Völlig undenkbar sind solche Massnahmen für Alois Bühler. Der Gemeindepräsident von Eschenbach findet es zwar wichtig, dass die Gemeinden kreativer und unternehmerischer werden und auch das Marktgeschehen beeinflussen, «doch mit Western-Methoden wie einer Kopfprämie entfernt man sich von einer gewissen Kultur.» In Eschenbach ist man auch ohne solche Anreize erfolgreich bei der Akquisition von Unternehmen. Nächstes Jahr werden sich hier fünf Firmen neu ansiedeln. «Das ist auf unseren guten Service zurückzuführen», sagt Bühler. Denn es komme auf den Umgang mit den potenziellen «Kunden» an, wie der Gemeindepräsident die Steuerzahler nennt. «Um Wünsche unserer Kunden zu erahnen, müssen wir schon mal länger arbeiten, aber darauf kommt es beim Standortwettbewerb an – man muss immer etwas besser sein als die anderen. Ohne Anstrengung schafft man es nicht auf den ersten Rang.»

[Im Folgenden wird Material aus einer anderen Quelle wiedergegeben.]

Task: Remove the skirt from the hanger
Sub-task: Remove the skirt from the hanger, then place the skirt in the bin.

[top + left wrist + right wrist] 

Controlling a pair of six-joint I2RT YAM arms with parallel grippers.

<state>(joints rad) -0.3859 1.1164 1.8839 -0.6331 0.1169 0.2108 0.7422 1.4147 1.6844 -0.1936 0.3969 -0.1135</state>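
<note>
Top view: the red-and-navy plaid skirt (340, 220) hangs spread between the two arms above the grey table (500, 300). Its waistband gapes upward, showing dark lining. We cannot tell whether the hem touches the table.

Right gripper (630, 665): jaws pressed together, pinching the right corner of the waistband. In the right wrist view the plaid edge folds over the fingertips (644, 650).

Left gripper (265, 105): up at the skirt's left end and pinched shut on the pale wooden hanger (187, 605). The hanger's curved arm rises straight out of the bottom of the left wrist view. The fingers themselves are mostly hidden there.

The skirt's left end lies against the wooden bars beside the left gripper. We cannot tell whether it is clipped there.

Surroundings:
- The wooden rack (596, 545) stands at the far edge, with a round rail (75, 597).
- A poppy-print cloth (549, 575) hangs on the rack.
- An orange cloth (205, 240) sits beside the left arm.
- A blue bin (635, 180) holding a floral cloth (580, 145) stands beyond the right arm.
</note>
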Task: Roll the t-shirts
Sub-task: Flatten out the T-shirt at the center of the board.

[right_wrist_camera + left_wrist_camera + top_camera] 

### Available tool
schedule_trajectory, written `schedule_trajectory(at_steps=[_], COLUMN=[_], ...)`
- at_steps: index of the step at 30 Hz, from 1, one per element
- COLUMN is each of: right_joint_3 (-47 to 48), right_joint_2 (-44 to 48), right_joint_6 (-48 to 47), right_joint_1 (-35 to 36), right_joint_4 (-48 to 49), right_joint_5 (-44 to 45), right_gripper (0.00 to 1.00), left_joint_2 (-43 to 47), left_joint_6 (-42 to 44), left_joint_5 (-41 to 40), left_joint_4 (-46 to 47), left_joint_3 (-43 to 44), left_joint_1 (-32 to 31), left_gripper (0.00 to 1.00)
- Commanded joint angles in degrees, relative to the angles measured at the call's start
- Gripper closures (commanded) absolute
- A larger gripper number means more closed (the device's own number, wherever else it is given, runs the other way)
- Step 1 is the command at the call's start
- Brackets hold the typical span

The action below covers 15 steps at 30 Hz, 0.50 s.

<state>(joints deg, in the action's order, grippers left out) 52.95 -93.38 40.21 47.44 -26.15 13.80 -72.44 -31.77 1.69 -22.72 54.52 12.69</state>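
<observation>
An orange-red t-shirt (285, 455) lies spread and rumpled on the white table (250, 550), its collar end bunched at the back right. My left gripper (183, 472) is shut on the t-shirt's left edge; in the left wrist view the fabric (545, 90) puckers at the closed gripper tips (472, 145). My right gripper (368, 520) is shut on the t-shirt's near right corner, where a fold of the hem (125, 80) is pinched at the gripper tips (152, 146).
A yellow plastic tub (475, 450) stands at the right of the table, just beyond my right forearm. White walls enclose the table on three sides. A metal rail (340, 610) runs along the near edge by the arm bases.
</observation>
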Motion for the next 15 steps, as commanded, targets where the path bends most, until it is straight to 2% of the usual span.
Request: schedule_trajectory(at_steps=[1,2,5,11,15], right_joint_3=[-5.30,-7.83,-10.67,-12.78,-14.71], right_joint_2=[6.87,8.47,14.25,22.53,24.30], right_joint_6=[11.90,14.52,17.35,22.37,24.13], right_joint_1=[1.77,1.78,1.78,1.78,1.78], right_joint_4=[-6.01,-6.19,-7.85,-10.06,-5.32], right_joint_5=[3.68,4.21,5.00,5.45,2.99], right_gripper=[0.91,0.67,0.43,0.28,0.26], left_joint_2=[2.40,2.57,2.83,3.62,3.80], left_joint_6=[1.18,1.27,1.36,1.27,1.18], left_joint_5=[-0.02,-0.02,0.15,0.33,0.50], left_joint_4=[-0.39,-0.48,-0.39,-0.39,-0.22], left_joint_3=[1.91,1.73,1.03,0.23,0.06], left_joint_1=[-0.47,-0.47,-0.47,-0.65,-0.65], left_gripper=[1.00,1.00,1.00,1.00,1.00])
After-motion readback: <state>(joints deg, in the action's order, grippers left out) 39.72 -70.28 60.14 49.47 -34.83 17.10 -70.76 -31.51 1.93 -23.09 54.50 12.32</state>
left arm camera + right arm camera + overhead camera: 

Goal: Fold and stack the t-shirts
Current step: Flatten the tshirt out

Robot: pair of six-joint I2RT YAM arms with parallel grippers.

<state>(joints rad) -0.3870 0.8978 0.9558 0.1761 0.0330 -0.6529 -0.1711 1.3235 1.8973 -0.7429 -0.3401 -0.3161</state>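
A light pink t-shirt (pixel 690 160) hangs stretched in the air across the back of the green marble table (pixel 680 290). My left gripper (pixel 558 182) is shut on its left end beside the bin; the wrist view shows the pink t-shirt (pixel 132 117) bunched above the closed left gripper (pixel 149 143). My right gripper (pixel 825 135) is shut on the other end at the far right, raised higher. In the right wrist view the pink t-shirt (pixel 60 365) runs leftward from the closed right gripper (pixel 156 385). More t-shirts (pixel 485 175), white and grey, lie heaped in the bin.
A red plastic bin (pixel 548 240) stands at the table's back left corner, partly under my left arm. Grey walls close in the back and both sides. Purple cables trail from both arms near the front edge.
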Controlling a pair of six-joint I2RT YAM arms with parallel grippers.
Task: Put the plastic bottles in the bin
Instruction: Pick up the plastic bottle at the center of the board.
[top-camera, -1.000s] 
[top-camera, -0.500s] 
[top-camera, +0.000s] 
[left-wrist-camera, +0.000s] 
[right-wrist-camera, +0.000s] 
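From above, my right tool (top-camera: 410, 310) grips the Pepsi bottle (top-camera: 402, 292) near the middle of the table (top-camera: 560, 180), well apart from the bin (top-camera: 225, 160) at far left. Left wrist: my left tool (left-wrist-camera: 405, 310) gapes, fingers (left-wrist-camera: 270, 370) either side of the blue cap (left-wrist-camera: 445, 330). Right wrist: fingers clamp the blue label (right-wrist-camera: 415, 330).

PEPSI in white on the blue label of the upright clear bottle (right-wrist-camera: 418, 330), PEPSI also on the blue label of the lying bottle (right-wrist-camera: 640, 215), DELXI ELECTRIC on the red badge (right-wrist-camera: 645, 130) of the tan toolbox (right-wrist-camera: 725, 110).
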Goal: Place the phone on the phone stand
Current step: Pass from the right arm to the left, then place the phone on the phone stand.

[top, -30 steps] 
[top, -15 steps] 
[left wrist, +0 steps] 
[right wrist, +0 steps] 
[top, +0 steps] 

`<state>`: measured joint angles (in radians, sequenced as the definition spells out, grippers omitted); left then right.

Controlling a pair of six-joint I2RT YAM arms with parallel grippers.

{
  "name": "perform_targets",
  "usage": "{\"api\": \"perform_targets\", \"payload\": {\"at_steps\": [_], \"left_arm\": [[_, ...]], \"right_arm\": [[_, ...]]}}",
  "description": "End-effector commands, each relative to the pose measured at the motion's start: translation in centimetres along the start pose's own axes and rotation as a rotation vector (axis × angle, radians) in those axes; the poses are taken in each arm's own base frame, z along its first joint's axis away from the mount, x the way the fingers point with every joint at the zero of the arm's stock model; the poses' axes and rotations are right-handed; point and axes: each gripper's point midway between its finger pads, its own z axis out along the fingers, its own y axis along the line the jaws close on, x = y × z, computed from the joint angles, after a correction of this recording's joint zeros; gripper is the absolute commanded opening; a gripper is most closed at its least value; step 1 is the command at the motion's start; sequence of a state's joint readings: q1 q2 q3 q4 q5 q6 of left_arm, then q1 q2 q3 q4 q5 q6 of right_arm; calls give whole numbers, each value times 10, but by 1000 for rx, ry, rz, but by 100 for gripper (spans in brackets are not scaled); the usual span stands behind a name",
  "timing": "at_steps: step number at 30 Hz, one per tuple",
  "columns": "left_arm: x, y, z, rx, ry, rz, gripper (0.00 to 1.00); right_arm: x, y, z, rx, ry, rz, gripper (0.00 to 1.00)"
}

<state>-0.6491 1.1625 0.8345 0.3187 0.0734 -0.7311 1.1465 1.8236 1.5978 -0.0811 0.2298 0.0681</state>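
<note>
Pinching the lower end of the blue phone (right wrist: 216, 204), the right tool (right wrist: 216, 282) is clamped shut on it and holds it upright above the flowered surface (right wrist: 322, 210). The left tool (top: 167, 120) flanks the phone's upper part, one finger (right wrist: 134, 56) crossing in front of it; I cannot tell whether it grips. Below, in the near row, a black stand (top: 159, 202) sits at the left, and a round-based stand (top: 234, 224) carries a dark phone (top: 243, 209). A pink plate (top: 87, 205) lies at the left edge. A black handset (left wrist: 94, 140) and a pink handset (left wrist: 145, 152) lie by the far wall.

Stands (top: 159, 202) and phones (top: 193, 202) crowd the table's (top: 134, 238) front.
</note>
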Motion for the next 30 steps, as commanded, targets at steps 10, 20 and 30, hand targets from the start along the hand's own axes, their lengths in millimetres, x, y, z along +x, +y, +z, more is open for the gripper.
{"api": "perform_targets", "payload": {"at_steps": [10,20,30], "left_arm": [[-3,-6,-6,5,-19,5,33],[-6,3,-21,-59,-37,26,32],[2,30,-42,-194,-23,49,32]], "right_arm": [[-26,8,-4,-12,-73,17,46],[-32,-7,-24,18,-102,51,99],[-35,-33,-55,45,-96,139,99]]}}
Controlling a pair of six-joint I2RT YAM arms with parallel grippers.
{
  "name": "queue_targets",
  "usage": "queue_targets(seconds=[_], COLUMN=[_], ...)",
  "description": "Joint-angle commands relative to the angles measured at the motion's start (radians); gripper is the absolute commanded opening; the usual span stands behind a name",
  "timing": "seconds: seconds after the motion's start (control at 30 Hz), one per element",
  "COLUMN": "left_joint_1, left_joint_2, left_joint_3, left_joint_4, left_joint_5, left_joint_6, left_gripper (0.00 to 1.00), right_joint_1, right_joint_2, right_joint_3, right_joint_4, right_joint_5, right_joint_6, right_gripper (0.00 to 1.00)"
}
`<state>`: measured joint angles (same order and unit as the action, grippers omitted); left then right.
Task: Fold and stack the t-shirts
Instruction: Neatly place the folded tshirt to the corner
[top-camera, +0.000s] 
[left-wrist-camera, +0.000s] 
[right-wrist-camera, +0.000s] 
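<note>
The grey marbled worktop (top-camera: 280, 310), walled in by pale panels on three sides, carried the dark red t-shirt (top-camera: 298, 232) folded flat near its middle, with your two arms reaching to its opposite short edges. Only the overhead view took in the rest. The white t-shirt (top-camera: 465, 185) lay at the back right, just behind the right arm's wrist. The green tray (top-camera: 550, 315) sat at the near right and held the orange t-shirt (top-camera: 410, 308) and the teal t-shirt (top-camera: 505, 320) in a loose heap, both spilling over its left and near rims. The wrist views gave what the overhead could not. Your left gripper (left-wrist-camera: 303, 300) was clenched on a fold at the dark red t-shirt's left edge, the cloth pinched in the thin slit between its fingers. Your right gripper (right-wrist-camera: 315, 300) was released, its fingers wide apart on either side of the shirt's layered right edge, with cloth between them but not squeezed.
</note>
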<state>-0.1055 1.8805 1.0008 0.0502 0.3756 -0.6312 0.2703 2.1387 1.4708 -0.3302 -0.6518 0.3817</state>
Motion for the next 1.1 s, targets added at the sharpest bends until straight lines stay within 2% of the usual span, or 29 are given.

Was noch vor zehn Jahren undenkbar war, ist heute also Realität. Mit dem blossen Verwalten einer Gemeinde kann man nicht mehr reüssieren. Wer beim Wettbewerb um den besten Standort die Nase vorn haben will, der muss tiefer in die Trickkiste greifen. Professionalität bei der Akquisition, Kreativität und die Bereitschaft, neue Wege zu beschreiten, sind gefragt. Wer weiter ein Beamtendasein führen will, für den wird es schwierig, sich durchzusetzen. Alle anderen werden sich weiter um die heiss begehrten, steinreichen Steuerzahler bemühen, sei es nun im Wildwest-Stil oder auf eine ganz gesittete eidgenössische Art und Weise.